While the rest may not be history, it at least gave me a chance to learn about history.  In addition to covering games, taking pictures, developing film, printing photos, dummying pages, editing bowling scores and sorting wire photos, I got it into my head to start going through old Star-Beacon clips to compile all-time high school sports records for Ashtabula County – in track and field, in basketball, whatever we could think of – and then tell the readers how our current stars stacked up.  (I see by the Star-Beacon Web site these days that I would not be the last sports department employee ever to pursue this topic.)

There really were stars, too; a lot of the ones I remember were from Harbor - Mark Wagner went on to a nine-year career in the major leagues; Randy and I went to see him play for the Tigers while we were both still attending North Park College in Chicago.  Jerry Jeram played split end for Top 10 Penn State teams, one of which went 12-0 his junior year.  Todd Crandall was an honorable-mention All-America golfer at Florida State.  Maybe I remember the Harbor athletes better because, as a journalist, I couldn't be paying too much attention to my friends at Bula!

And then there were the coaches.  My favorite had to be Harry Fails, the Conneaut basketball coach who went on to many years of success at Alliance.  He was funny, he was smart and he and his young family introduced me to "Sesame Street."

That's notable because unlike many of the coaches I covered, I actually met Fails face to face (that's how I happened to see Big Bird in the background one day in Conneaut).  In order for me to be successful as a high-school-age high school sports writer, one specific issue had to be dealt with: getting high school coaches to give good, candid quotes about high school students - their players - to another high school student.  These days, there'd have to be some kind of privacy law, but back then the sainted Vince Doria didn't much worry about it.

Anyway, it turns out that the issue never needed to be spoken of, once I started speaking.  That's where my voice comes in.  You see, my voice is pitched very, very low.  So low that you could never imagine it's coming out of the mouth of a 16-year-old.  So low that some folks say they've never heard anything like it - except, that is, for brother, Randy's.  So low, in fact, that high school coaches from Andover to Jefferson to Conneaut had no idea what they were getting into during their evening telephone calls from the Star-Beacon newsroom.

Until, that is, the day came that a few coaches got the idea of bringing some complaint or another to the Star-Beacon in person as a group.  I think they had an issue with the Northeastern Conference, though I don't remember all that well any more.  What I do remember is seven or eight grown men, pillars of their communities, leading educators all, nervously shuffling from one foot to another around my desk in the newsroom – realizing that they were putting their reputations into the hands of a nearsighted kid whom they recognized as a game photographer, not as a gravelly-voiced telephone interviewer.
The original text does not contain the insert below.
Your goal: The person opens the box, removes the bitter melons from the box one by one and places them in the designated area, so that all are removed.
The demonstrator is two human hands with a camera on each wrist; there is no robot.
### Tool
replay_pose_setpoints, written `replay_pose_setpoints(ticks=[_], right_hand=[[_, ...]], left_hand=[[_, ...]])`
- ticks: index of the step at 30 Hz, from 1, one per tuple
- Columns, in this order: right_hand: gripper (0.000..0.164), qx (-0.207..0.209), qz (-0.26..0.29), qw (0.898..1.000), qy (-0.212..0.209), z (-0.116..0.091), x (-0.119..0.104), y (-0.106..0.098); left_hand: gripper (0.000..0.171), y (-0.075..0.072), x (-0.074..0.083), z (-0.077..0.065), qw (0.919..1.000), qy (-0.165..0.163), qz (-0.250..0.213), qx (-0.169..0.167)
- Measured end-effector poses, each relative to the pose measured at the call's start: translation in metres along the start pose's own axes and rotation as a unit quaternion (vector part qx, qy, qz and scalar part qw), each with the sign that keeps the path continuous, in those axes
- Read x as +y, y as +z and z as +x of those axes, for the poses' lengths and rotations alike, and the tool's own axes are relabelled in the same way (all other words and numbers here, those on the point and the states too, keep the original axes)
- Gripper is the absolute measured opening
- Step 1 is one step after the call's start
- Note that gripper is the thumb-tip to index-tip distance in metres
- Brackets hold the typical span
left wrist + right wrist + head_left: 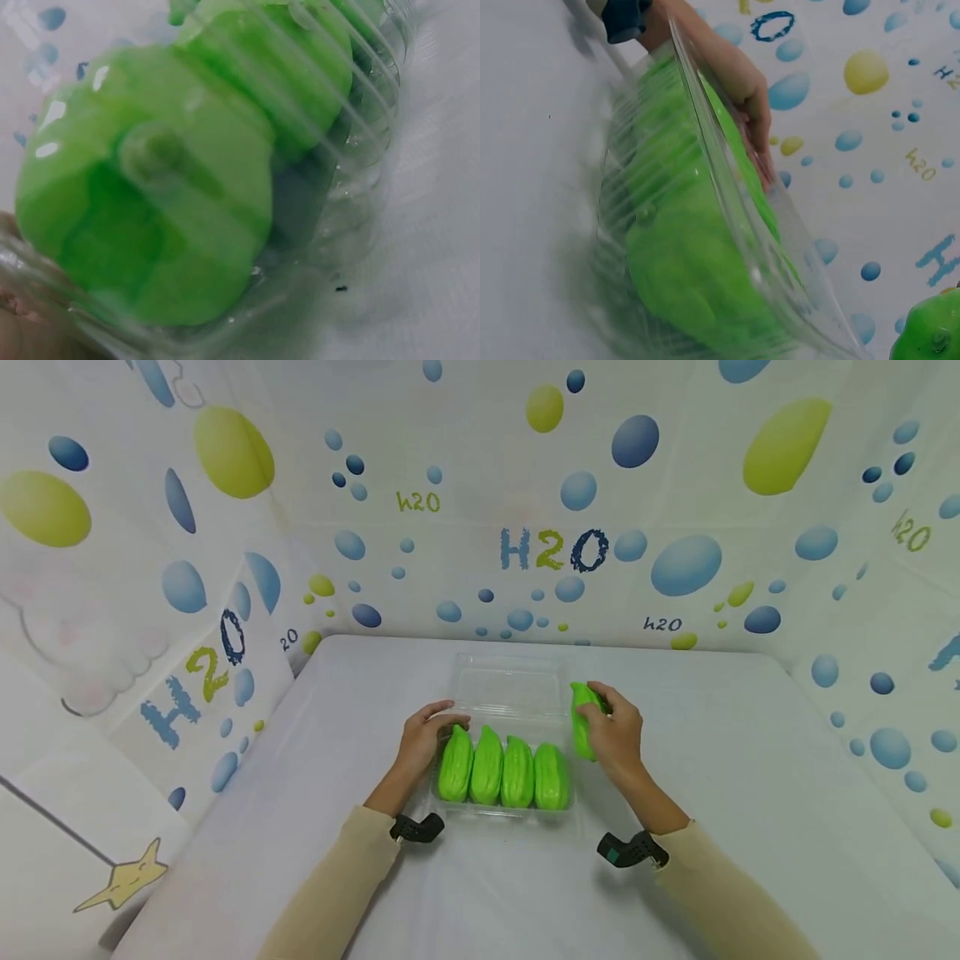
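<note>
My right hand (617, 727) pinches a green, ridged, elongated toy vegetable (583, 720) between thumb and fingers, to the right of the clear plastic container (495, 811). Several more such green pieces (517, 772) lie side by side inside the container, their narrow ends pointing away. At the container's back left corner, my left hand (422, 739) holds the edge with bent fingers. The left wrist view shows the rounded end of one green piece (150, 187) through the plastic. In the right wrist view, the left hand (746, 86) reaches down along the container's far side.
The hinged clear lid (510, 685) is folded back flat behind the container. A white cloth covers the table (712, 777). Close behind and at both sides hang white sheets (480, 468) printed with blue and yellow-green drops.
</note>
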State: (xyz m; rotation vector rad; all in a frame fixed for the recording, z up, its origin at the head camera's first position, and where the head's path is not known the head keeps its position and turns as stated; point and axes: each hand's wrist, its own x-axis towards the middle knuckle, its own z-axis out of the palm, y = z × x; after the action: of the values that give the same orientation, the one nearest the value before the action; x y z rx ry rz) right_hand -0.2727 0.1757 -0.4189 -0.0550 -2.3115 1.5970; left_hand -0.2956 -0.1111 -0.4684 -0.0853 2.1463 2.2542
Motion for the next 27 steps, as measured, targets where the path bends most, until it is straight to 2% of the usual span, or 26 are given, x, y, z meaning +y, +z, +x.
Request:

I guess that meeting cost Randy and his voice the element of surprise the next two years, when he took over for me on the high school beat upon my departure for college.  No matter.  He writes more great stories in a year than I have managed in my own lifetime in the newspaper business.  He also is a better golfer, but that is a story for another day.

Owen Youngman is vice president for development at the Chicago Tribune, where he began working as a copy boy two days after leaving the Star-Beacon in 1971. He is a 2005 inductee into the Ashtabula/Harbor/Lakeside High School Alumni Hall of Fame.